Saudi German Hospitals Group
- Saudi-German hospital in Alexandria
- Native name: مستشفيات السعودي الألماني
- Traded as: Tadawul: 4009
- Industry: Healthcare Provider
- Founded: 1988
- Number of locations: 11 hospitals in 4 countries
- Area served: North Africa, Middle East
- Key people: Makarem Sobhi Batterjee (President) Eng. Sobhi Batterjee (Chairman) Dr. Khalid Batterjee – (Vice President)
- Services: Health Care Services
- Number of employees: 8500
- Divisions: Hospitals, Clinics and Pharmacies
- Website: saudigermanhealth.com

= Saudi German Hospitals =

Healthcare providers in the MENA region

Saudi German Hospitals Group (مستشفيات السعودي الألماني) is one of the largest healthcare providers in the MENA region with 11 hospitals and over 8500 employees operating across Saudi Arabia, the United Arab Emirates (UAE), Egypt, and Yemen.

In 1988, Eng. Sobhi Batterjee, Chairman of Saudi German Health, and Dr. Khalid Batterjee, Vice President of Saudi German Health, established the first hospital in Jeddah and collaborated with German University Hospitals to bring advanced German healthcare standards and expertise to the local community for the first time in the Kingdom of Saudi Arabia. These associations inspired the ‘German’ in the group's name.

== Facilities ==
The Saudi German Hospitals Group manages six multi-specialty tertiary hospitals in Saudi Arabia covering Jeddah, Asir, Riyadh, Madinah, Ḥaʼil and its latest facility in Dammam, which opened in February 2020 with an area of 39,000 square meters and a capacity of up to 300 beds and 100 clinics.

The Saudi German Hospitals Group operates three healthcare facilities in Dubai, Sharjah and Ajman.

The Saudi German Hospitals Group operates a healthcare facility in Cairo, Egypt and has announced plans to set up a medical city in Alexandria.

The Saudi German Hospitals Group operates one hospital in Sanaa, Yemen, which opened in 2006.
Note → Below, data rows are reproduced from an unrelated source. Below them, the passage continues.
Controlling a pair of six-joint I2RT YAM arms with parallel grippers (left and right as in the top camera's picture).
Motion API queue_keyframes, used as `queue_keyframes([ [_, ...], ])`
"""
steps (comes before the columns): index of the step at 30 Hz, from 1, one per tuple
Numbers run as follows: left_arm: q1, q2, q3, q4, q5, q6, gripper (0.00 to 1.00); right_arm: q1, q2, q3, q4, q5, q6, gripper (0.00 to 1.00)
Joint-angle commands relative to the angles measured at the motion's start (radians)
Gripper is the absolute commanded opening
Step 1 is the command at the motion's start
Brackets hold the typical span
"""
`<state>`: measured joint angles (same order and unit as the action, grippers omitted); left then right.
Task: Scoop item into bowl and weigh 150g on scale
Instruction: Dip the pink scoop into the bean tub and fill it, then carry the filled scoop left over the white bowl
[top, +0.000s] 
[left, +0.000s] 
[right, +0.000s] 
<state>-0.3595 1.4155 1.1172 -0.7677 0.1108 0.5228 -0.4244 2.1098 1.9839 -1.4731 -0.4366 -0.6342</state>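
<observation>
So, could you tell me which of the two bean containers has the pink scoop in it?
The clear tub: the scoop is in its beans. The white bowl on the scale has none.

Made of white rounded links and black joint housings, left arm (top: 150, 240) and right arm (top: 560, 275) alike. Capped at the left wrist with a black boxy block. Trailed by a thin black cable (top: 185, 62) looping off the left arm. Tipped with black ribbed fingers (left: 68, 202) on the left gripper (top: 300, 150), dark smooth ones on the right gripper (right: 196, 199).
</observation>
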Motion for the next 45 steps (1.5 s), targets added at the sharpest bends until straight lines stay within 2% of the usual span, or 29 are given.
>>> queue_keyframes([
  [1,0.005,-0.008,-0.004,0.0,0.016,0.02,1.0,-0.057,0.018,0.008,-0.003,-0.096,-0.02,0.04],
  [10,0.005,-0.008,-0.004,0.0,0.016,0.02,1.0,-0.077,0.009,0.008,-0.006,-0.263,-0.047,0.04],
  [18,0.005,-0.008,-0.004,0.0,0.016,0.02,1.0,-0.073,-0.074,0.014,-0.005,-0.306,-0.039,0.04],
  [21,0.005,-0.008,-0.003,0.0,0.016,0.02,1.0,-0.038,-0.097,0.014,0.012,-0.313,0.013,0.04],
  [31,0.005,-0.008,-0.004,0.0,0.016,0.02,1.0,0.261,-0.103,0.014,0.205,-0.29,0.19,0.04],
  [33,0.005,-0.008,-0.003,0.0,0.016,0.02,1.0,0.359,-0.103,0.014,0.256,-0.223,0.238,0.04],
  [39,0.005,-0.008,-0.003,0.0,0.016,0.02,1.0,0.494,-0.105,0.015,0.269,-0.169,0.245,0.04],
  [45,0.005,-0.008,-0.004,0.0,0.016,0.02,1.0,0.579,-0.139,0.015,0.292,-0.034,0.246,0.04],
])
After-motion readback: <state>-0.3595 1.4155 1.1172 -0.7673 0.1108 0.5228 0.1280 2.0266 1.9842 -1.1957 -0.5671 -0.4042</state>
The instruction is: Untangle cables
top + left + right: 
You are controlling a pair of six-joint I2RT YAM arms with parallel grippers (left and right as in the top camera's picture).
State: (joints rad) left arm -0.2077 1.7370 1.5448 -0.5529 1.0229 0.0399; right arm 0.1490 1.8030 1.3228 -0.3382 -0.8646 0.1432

In 2018, the Saudi German Hospitals Group partnered with Zenata Development Corporation to establish a 300-bed hospital and six specialty blocks in Casablanca, Morocco.

In 2020, the Saudi German Hospitals Group has announced its plans to open hospital facilities in Morocco and Pakistan, as well as a new hospital in Mecca, Saudi Arabia.

As of January 2020, the Saudi German Hospitals Group had 2,700 beds, with 2.1 million average outpatients in a year.

== Medical Education ==
The Saudi German Hospitals Group focuses on education for medical professionals, students, communities and patients by providing educational programmes and activities to improve the knowledge of the workforce, training students of medicine and allied healthcare professions and specialties in Saudi Arabia, acting as an accredited hub for Saudi Commission for Health Specialties (SCFHS) post graduate training and Health Academy programme, sharing the knowledge and expertise of Saudi German Hospitals' doctors at regional and international events and conferences.

== Affiliations ==

=== International Visiting Professor Program ===
In 1988, the Saudi German Hospitals Group developed the International Visiting Professor Program (IVP) through which the Saudi German Hospitals Group collaborates with and brings leading physicians and surgeons, especially from Tier 1 western countries such as the United States, the United Kingdom, Canada, and Germany, to Saudi Arabia as visiting consultants.

=== Mayo Clinic Affiliation ===
In 2019, Saudi German Hospital Cairo became the first health care facility in Egypt and Africa to join the Mayo Clinic Care Network, a group of carefully vetted, independent health care systems that have special access to the knowledge and expertise of Mayo Clinic. In 2020, Saudi German Hospital in Riyadh also became affiliated with the Mayo Clinic.